→ INSTRUCTIONS TO FOLLOW
Reproduce the entire listing word for word.

....

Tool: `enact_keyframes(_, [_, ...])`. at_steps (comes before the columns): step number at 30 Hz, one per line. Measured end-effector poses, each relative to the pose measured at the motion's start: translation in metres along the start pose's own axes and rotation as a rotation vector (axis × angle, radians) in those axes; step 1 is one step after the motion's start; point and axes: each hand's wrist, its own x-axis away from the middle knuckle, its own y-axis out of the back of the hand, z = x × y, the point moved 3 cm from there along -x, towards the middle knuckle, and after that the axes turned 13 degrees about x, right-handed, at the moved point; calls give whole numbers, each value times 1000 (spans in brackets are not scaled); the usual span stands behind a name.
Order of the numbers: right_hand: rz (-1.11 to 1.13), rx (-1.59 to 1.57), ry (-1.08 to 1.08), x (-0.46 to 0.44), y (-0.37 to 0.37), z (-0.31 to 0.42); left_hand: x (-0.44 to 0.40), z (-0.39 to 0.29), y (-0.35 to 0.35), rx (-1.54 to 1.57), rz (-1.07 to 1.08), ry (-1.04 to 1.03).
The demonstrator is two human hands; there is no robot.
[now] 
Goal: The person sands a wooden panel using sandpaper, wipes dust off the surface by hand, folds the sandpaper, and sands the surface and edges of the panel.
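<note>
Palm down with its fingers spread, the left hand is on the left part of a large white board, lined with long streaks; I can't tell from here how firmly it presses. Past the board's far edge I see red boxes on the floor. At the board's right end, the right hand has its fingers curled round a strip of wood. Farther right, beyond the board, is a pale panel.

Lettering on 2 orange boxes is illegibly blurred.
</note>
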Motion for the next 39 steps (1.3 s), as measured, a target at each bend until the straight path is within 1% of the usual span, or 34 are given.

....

→ OUTPUT
Tool: `enact_keyframes(_, [_, ...])`. at_steps (comes before the columns): step number at 30 Hz, one per line. Measured end-effector poses, each relative to the pose measured at the motion's start: translation in metres along the start pose's own axes and rotation as a rotation vector (axis × angle, radians) in those axes; step 1 is one step after the motion's start; point and axes: each hand's wrist, its own x-axis away from the middle knuckle, its own y-axis out of the back of the hand, z = x × y, the point moved 3 cm from there along -x, towards the middle knuckle, and after that the axes turned 13 degrees about x, right-handed, at the moved point; calls give whole numbers, each value times 1000 (spans in brackets are not scaled); the usual span stands behind a name.
Order of the numbers: right_hand: rz (-1.11 to 1.13), rx (-1.59 to 1.57), ry (-1.08 to 1.08), x (-0.46 to 0.44), y (-0.37 to 0.37), z (-0.31 to 0.42); left_hand: x (-0.44 to 0.40), z (-0.39 to 0.29), y (-0.35 to 0.35), rx (-1.54 to 1.57), rz (-1.07 to 1.08), ry (-1.04 to 1.03).
The demonstrator is two human hands; there is no robot.
[now] 
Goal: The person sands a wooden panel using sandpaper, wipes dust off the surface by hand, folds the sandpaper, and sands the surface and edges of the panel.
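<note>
Palm down with its fingers spread, the left hand is on the left part of a large white board, lined with long streaks; I can't tell from here how firmly it presses. Past the board's far edge I see red boxes on the floor. At the board's right end, the right hand has its fingers curled round a strip of wood. Farther right, beyond the board, is a pale panel.

Lettering on 2 orange boxes is illegibly blurred.
</note>
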Motion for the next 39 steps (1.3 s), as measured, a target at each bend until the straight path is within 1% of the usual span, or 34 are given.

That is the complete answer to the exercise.